Algérie : El-Mouradia, la chimère de Yasmina Khadra

Redaction

Lu sur Jeune Afrique

Candidat à la présidentielle algérienne d’avril 2014, l’écrivain Yasmina Khadra est parti à la collecte des parrainages nécessaires. Ne manque plus que… son programme.

Il est mondialement connu. Ses livres sont traduits dans une quarantaine de pays. Le 2 novembre, Yasmina Khadra, 58 ans, écrivain algérien d’expression française, a annoncé sa candidature à l’élection présidentielle d’avril 2014. Il a choisi le Salon international du livre d’Alger (Sila), événement littéraire le plus médiatisé du pays, pour lancer cette petite bombe. C’est en effet la première fois en Algérie qu’un intellectuel de cette envergure brigue la magistrature suprême.

De son vrai nom Mohamed Moulessehoul, Yasmina Khadra (il a pris pour pseudonyme les deux prénoms de son épouse) est un enfant de Kenadsa, dans la région de Béchar, aux portes de l’erg occidental du désert saharien. Fils d’un officier de l’Armée de libération nationale, il est admis, au lendemain de l’indépendance, à l’École des Cadets de la révolution. Bachelier, il passe par l’École militaire interarmes de Cherchell (le Saint-Cyr algérien) pour y suivre une formation d’officier.

Un succès immédiat

Sa carrière militaire est marquée, durant les années 1990, par la lutte antiterroriste, à laquelle il prend part à la tête d’une unité combattante dans l’Oranie, tout en écrivant des livres et des articles de presse sous des noms d’emprunt. En 2000, il quitte l’uniforme pour la plume. Son talent fait le reste. Sa trilogie de polars où son héros, le commissaire Llob, dénonce les dérives du pouvoir et les travers de la société algérienne lui vaut un succès immédiat. Il est édité en France, et sa notoriété s’étend bientôt au-delà des rives de la Méditerranée.

Depuis, cet auteur prolifique voit ses livres régulièrement adaptés au cinéma, au théâtre ou en bande dessinée. Il a atteint la consécration internationale avec plusieurs prix littéraires. Une notoriété qui lui a également valu le poste de directeur du Centre culturel algérien à Paris, une structure dépendant de l’ambassade d’Algérie en France. À la demande de Bouteflika himself…

Un programme flou

En se lançant dans une élection présidentielle aux contours incertains, où une quatrième candidature de « Boutef » fait l’objet de rumeurs persistantes, Yasmina Khadra affirme ne pas vouloir faire de la figuration. Mais le flou total de son programme politique, qu’il promet de dévoiler s’il ressent une adhésion populaire autour de sa personne, suscite des réactions mitigées. Candidature fantaisiste, comme l’Algérie en a connu à chaque présidentielle ? Ou, au contraire, chance de voir le niveau du débat électoral rehaussé ? Pour l’heure, l’écrivain assure qu’il collecte les parrainages nécessaires : 60 000 signatures de citoyens originaires d’au moins 25 des 48 wilayas ou de 600 élus nationaux ou locaux doivent en effet figurer dans le dossier à soumettre au Conseil constitutionnel avant février 2014.

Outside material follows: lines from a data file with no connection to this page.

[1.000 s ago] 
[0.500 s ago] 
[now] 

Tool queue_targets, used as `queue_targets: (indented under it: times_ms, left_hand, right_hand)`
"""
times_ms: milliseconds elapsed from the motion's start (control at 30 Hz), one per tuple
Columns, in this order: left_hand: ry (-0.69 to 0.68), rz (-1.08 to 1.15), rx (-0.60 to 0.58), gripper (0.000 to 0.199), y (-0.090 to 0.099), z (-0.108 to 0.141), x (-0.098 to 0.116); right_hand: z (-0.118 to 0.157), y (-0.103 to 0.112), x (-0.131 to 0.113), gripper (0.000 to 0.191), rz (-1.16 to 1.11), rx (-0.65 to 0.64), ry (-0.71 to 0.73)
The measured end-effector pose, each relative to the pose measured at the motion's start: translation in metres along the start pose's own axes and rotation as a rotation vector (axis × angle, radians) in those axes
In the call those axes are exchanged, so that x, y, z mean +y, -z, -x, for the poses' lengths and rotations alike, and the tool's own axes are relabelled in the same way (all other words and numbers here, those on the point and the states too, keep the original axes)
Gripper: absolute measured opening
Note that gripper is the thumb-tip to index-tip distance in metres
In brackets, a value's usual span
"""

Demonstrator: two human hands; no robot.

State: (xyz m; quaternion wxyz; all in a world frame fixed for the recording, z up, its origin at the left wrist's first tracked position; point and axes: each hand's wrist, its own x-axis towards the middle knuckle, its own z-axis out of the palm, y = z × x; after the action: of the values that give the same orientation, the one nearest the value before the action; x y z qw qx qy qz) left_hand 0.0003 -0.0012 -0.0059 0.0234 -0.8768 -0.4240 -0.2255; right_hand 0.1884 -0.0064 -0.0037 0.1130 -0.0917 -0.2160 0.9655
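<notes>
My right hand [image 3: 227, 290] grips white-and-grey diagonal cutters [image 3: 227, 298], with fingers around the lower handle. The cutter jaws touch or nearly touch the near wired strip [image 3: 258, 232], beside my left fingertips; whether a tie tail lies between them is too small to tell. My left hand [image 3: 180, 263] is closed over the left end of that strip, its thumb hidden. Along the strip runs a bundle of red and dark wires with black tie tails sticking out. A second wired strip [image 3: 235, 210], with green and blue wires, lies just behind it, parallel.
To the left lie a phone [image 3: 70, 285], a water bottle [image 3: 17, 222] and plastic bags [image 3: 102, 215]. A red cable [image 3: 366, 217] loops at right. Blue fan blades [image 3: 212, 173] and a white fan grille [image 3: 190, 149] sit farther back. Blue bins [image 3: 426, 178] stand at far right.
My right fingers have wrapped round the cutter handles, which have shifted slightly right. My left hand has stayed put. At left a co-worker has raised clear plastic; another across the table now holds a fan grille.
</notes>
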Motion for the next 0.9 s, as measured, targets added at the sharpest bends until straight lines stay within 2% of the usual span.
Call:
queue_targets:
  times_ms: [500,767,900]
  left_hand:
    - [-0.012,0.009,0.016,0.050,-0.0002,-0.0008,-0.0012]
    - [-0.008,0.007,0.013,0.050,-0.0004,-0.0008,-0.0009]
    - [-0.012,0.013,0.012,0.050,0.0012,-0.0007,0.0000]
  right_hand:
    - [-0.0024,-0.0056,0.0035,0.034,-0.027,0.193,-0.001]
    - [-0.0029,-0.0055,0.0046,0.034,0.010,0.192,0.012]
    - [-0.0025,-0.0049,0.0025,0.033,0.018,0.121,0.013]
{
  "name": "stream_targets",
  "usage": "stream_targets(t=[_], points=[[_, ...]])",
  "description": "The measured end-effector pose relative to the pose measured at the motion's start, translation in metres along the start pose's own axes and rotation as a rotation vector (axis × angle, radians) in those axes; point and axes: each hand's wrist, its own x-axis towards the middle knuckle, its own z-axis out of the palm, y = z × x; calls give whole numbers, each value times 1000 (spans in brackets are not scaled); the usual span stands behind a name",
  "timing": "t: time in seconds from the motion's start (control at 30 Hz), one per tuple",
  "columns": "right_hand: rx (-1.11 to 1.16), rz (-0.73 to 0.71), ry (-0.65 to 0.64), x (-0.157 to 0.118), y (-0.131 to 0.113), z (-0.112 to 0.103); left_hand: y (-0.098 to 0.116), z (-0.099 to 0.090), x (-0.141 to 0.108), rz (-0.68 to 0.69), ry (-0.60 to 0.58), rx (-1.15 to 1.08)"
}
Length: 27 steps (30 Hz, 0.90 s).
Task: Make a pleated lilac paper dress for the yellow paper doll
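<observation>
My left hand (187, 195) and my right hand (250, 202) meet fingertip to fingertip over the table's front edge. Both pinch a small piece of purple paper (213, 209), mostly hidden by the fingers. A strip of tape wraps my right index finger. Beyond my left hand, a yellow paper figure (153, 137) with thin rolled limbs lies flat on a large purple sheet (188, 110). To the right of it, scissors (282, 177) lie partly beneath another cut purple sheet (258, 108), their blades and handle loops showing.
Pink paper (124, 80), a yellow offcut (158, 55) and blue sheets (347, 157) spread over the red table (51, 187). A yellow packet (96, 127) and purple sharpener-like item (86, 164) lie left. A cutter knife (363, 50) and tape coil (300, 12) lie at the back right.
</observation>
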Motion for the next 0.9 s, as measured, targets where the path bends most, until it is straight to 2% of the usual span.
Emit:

Dans un pays où les hommes de lettres ont toujours été marginalisés par le pouvoir, Khadra compromet-il sa carrière d’écrivain en lui donnant une tournure politique ? Avant lui, en 1990, Mario Vargas Llosa avait tenté sa chance au Pérou. Il avait perdu, malgré toute une vie consacrée à l’engagement public. Au Nigeria, le Nobel Wole Soyinka avait envisagé, fin 2010, d’en faire de même, avant d’y renoncer. Il y a certes eu, en 1989, le cas Vaclav Havel, en République tchèque, mais sa victoire était intervenue à l’issue d’une révolution de velours et d’une longue carrière d’intellectuel opposant. Yasmina Khadra estime sans doute que l’Algérie a besoin d’un président-philosophe.